Это нечестно, что у тебя три квартиры, а у брата ни одной — заявила мать

— Положи ключи на комод. Прямо сейчас. И перестань теребить ручку сумки, оторвешь.

Голос Ольги звучал глухо, как из бочки, отражаясь от свежеоштукатуренных стен пустой «двушки». Она стояла у окна, глядя на серый, моросящий октябрь, и даже не обернулась. Ей не нужно было видеть лицо матери, чтобы знать: Галина Петровна сейчас поджала губы в куриную гузку, а ее взгляд мечется по комнате, оценивая стоимость ламината, который еще даже не уложили.

— Оля, ну зачем ты так жестко? — затянула мать свою привычную песню, в которой нотки обиды переплетались с плохо скрытым раздражением. — Я же только посмотреть зашла. Разве матери нельзя посмотреть, как дочь устраивается? Полы-то, небось, кварцвинил будешь класть? Дорогой, наверное…

— Мама, это квартира под сдачу. Здесь будет линолеум. Ключи.

Звякнул металл о дерево. Галина Петровна демонстративно бросила связку, будто та обожгла ей пальцы.

— Вот всегда ты так. Как сыч. Отец твой, царствие небесное, тоже вечно копейки считал, а жил как бирюк.
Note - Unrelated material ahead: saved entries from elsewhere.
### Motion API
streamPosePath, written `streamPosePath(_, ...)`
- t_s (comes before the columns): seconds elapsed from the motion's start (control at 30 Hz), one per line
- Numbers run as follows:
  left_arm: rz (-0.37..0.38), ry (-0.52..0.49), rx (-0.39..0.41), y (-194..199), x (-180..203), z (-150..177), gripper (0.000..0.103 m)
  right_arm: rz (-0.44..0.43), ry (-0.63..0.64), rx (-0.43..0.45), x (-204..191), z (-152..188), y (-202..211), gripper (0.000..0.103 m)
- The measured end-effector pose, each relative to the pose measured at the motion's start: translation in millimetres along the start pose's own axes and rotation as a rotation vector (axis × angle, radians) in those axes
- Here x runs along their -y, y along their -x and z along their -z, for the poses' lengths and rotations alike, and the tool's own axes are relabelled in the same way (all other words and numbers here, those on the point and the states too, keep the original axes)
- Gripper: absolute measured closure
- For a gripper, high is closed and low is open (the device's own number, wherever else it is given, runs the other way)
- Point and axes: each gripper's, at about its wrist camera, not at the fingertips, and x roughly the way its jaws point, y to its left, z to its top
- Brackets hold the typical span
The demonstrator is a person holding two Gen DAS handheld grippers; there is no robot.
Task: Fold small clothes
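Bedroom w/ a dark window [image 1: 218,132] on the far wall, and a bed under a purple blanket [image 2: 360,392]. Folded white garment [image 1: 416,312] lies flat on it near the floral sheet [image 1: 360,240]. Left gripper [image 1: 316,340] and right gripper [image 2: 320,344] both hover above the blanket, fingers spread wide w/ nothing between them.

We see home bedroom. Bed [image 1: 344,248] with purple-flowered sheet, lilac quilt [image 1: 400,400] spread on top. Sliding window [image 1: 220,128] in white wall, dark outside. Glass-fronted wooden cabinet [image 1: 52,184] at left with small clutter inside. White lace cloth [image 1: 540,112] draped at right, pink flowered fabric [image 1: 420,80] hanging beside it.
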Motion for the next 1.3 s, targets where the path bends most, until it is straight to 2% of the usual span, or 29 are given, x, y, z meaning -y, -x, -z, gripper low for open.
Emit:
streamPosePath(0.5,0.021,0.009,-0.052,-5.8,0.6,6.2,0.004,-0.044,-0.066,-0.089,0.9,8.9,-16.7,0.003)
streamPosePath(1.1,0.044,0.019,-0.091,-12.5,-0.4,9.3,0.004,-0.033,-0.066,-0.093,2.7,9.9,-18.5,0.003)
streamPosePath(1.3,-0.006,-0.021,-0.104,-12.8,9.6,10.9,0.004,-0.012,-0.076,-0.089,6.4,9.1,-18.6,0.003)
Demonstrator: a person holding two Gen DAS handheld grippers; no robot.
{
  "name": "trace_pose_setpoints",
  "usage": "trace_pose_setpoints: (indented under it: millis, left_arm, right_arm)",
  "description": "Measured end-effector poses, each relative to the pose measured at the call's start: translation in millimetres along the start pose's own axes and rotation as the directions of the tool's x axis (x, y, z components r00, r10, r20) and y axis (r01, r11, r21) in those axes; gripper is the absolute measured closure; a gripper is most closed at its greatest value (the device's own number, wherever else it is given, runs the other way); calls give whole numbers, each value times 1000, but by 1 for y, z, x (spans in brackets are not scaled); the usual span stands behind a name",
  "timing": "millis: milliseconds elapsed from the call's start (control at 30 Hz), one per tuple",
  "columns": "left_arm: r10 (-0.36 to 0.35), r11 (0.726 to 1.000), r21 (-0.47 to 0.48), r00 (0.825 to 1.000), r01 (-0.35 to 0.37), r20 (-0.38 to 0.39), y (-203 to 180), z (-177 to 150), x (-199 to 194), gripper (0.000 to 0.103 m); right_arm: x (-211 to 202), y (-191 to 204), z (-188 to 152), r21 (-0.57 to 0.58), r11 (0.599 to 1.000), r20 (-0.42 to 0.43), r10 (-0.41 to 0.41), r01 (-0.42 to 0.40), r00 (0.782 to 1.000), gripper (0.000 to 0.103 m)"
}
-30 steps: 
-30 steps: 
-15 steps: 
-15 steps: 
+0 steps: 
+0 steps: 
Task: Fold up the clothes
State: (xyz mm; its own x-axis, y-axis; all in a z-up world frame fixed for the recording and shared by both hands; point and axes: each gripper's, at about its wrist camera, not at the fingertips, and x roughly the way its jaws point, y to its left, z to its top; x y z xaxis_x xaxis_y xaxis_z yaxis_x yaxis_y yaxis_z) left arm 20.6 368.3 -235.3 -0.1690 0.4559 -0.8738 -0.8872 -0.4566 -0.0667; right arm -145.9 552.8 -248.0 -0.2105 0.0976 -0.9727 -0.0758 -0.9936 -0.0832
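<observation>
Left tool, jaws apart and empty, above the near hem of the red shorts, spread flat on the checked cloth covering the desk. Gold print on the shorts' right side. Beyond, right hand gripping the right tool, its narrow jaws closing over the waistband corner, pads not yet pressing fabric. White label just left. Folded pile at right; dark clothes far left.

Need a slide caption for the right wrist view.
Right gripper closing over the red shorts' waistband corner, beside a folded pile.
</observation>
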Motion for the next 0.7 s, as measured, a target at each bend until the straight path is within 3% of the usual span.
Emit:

А Витенька звонил вчера…

Ольга наконец повернулась. Ей было тридцать восемь, но в этот момент в зеркале напротив отразилась усталая женщина без возраста, в грубом брезентовом плаще и тяжелых ботинках на тракторной подошве. Никакой косметики, только жесткий взгляд серых глаз, которые видели слишком много накладных, смет и человеческой хитрости.

— При чем тут Витя? — спросила она, хотя ответ знала заранее. — У Вити своя жизнь. В тридцать два года люди обычно звонят не маме с жалобами на судьбу, а начальнику с отчетом о проделанной работе.

— У него сложный период! — взвилась Галина Петровна, поправляя массивный, аляповатый перстень с фальшивым рубином. Она была в своем репертуаре: крашеные в баклажановый цвет волосы, пальто с чужого плеча, которое должно было выглядеть богато, но выглядело жалко, и вечная маска страдалицы. — Его подставили партнеры. Это был перспективный стартап, Оля! Ты со своими складами и фурами ничего не понимаешь в современной экономике.

— Я понимаю в экономике одно: дебет должен сходиться с кредитом. А у Вити сходится только желание жить красиво с моим кошельком.

— Не смей так говорить о брате! — Галина Петровна шагнула вперед, и в пустой комнате запахло ее тяжелыми, сладкими духами, от которых у Ольги всегда начиналась мигрень. — Ты черствая. У тебя три квартиры! Три! А брат по съемным углам мыкается, с хозяевами ругается. Это не по-людски.

— Это не по-людски — требовать ключи от моей недвижимости, чтобы пустить туда Витю «пожить месяцок», пока он ищет себя, — отрезала Ольга. — Мы это проходили три года назад с гостинкой на Окраинной. Помнишь, чем закончилось? Соседи вызывали участкового из-за шума, а мне пришлось менять входную дверь, потому что «партнеры» Вити вынесли ее вместе с косяком.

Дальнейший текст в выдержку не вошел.